Prompt
Look through the listing below for the word "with" and copy every line where it occurs.

Dataset
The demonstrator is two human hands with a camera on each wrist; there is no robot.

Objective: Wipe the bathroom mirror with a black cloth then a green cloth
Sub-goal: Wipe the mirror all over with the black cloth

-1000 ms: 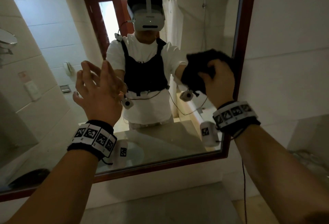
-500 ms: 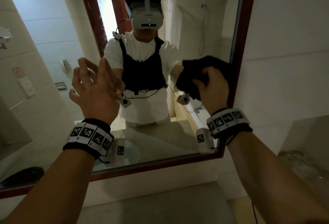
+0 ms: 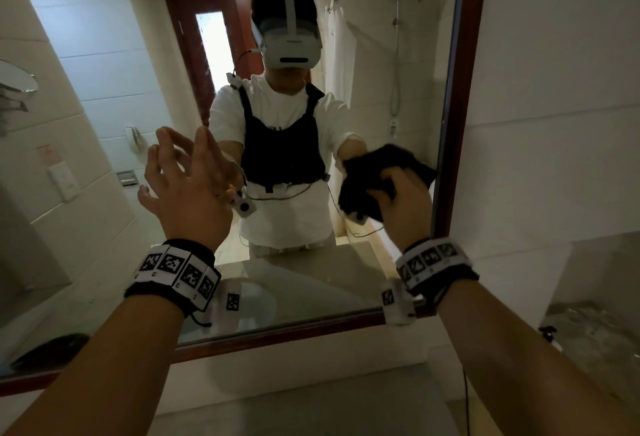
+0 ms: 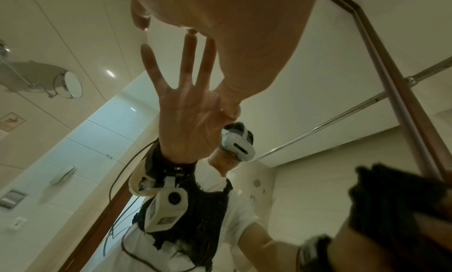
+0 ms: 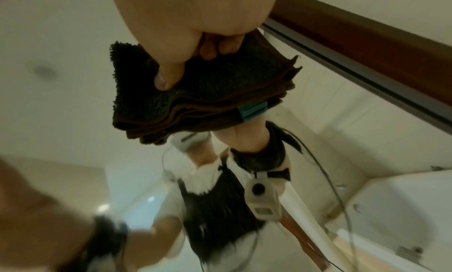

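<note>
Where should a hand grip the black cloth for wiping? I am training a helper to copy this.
Grip the black cloth as the right hand does: from behind, thumb on its back face, fingers curled over its top edge, the folded pad facing the mirror.

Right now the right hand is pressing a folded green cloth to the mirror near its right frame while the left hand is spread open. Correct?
Not quite: the cloth is black, not green. The right wrist view shows the right hand gripping a folded black cloth against the mirror near its right frame. The left hand is spread open, as you said.
</note>
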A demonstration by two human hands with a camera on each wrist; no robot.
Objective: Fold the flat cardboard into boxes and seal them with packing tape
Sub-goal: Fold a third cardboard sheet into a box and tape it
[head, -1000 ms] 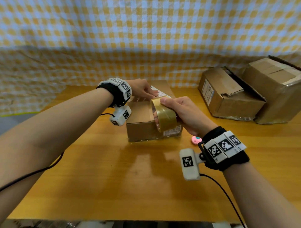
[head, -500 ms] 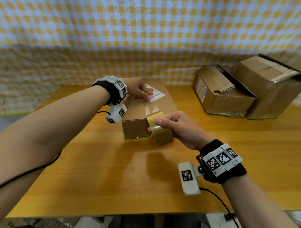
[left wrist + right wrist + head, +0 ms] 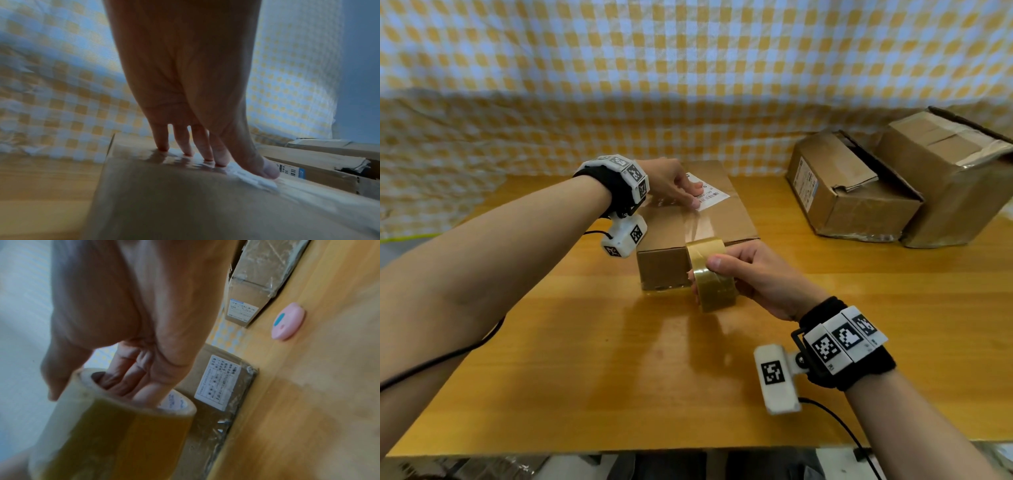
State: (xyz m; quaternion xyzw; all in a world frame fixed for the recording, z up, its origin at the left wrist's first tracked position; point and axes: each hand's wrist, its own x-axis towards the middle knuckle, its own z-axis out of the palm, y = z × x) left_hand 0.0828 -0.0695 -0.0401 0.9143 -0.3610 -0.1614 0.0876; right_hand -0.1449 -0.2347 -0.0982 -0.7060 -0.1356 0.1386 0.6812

Result
The demonstrator is two human hands with a camera on each wrist; there is no robot.
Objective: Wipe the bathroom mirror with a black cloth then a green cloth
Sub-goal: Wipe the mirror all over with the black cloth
A demonstration by two human hands with a camera on each wrist; no robot.
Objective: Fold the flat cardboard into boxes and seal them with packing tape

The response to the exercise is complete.